Alan L Tyree

CRES Tutorials

Multiple choice questions have a number of perceived limitations. They are difficult to write and are not generally satisfying to either teacher or student when testing any but the most routine knowledge. When used in a Keller Plan course we found that students tended to cycle throught the exams quickly. In our Keller Plan courses, where the tests are administered by computer, we called the result the "arcade effect", for it seemed that many students reached a stage where the tests were treated more like an arcade game than as a serious academic exercise.

It was the "arcade effect" in the Keller Plan courses which orginally led us to consider the use of more traditional problem type questions. The technical problem, of course, is how to handle the free form response from students. The solution that we have adopted is so simple as to be embarrassing: after the student answer has been "submitted" the computer asks the student a number of simple yes/no questions about the answer. The practical effect of these "critical review" questions is that the student marks their own answer. The "critical review" questions may be arranged in a tree structure so that a variety of possible student answers will result in a pass, thus facilitating the use of questions which have no "right" answer.
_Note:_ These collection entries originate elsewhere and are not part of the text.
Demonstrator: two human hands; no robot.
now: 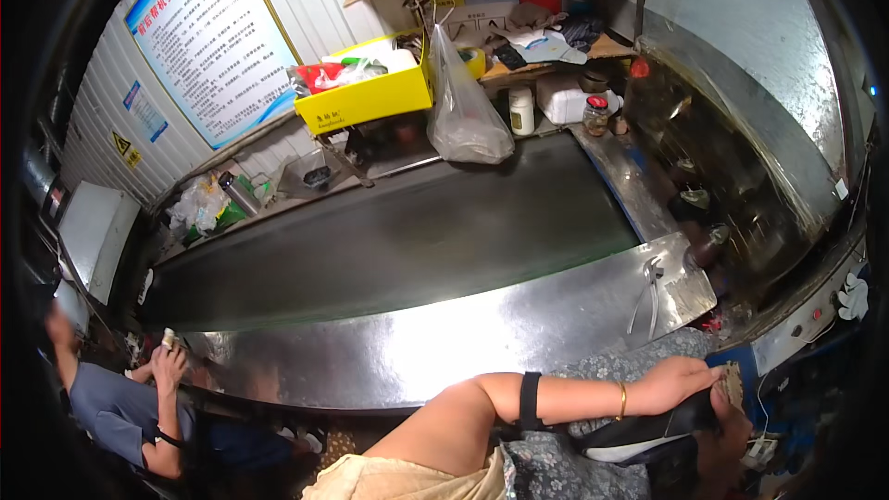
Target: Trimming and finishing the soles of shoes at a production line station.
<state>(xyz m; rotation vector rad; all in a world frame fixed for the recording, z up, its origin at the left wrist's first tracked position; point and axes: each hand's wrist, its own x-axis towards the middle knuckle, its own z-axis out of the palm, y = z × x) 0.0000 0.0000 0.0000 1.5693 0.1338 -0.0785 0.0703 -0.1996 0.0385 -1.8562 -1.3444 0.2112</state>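
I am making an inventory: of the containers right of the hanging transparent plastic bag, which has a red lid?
The small transparent jar, in front of the white plastic jug; neither that jug nor the white cylindrical bottle shows one.

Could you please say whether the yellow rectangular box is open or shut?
Open: the yellow box shows red and white items above its rim.

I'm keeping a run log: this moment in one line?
left hand: at tan piece; right hand: at its lower end; beyond: metal ledge, dark belt, yellow box
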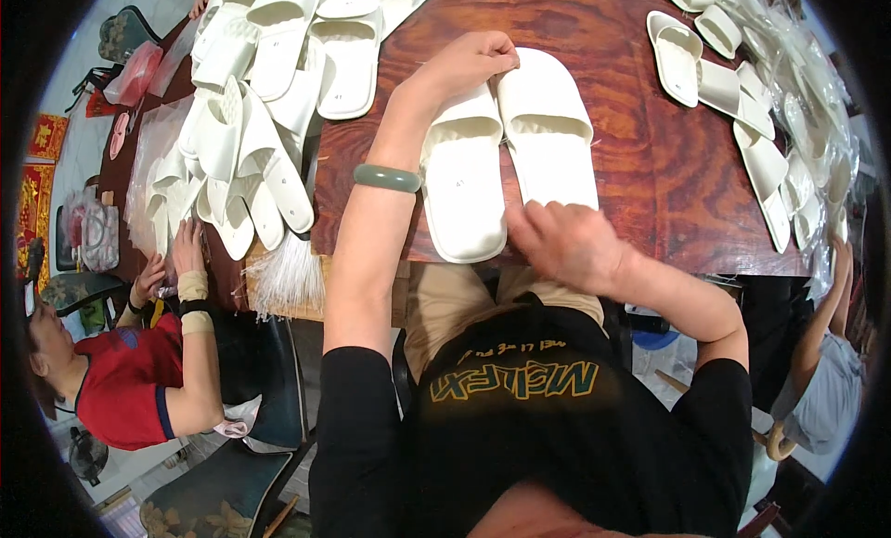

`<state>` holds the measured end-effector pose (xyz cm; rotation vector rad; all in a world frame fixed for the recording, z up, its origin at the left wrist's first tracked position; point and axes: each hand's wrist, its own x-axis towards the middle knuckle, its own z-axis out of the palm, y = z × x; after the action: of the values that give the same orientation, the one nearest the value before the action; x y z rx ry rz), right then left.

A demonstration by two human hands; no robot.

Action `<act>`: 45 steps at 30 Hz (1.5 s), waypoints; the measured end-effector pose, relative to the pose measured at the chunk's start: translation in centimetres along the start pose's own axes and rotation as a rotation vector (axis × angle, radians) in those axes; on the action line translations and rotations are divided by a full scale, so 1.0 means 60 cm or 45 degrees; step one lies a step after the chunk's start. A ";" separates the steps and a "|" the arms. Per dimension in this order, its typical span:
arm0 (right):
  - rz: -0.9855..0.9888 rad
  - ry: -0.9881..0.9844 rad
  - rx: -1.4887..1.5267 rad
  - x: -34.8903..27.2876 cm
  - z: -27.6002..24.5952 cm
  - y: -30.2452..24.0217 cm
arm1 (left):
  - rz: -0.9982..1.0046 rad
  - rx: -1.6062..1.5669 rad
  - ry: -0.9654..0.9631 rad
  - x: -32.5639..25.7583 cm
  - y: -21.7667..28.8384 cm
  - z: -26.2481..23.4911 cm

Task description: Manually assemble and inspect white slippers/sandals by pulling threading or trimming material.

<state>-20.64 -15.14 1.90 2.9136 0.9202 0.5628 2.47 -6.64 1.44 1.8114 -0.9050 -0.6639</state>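
Two white slippers lie side by side in front of me on the reddish-brown wood-grain table, toes pointing away: the left slipper (461,194) and the right slipper (554,171). At their toes, my left hand (469,64), with a green bangle on its wrist, is closed in a pinch where the two fronts meet. Whatever is between those fingertips is too small to make out. My right hand (575,248) is curled over the heel end of the right slipper, covering it. Its fingertips are bent down close to the gap between the heels, and what they grip is hidden.
A heap of white slippers (278,37) covers the table's left side. A bundle of thin white strands (286,276) hangs at the edge below it. More slippers (756,102), some in clear plastic, lie right. A person in red (130,380) and another in grey-blue (826,389) work alongside.
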 end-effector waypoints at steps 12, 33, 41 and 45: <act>-0.032 0.026 -0.100 0.078 0.025 -0.064 | 0.026 -0.116 0.014 -0.001 -0.006 0.003; -0.017 0.155 -0.050 0.003 0.054 0.148 | -0.172 -0.281 -0.034 0.011 0.009 -0.011; -0.121 0.098 0.010 0.000 0.046 0.158 | -0.203 -0.466 -0.093 0.032 0.023 0.003; -0.073 0.576 0.190 0.021 0.016 0.171 | -0.001 -0.556 0.135 -0.006 0.024 -0.006</act>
<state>-13.73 -22.84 2.83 2.9272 1.1245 1.2334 2.12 -6.52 2.90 1.4408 -0.6300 -0.6976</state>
As mentioned above, CRES (Critical Review Examination System) was originally conceived as an assessment device to be used in conjunction with a Keller Plan course. It was the students who first alerted us to its tutorial potential when we learned that a preferred strategy was to use the examining system as a tutorial early in the study of a module. Conversations with students conviced us that using CRES purely as a tutorial system was both feasible and desirable. We were also encouraged in this approach by the literature on "mastery learning" which suggested that short, criterion referenced tests could be used in conjunction with other teaching methods to provide substantial improvements in student performance.

The first use of CRES as a pure tutorial system was in International Law at the University of Sydney in 1992. Students were given a choice of using the CRES tutorial system or attending ordinary tutorials. Almost exacly half of the students chose computer tutorials. The 'computer' students did marginally but consistently better in two examinations.

The author has received a National Teaching Development Grant from the Committee for the Advancement of University Teaching to construct CRES tutorials in additional subjects. Current projects are contract, company, evidence, legal research, real property and intellectual property.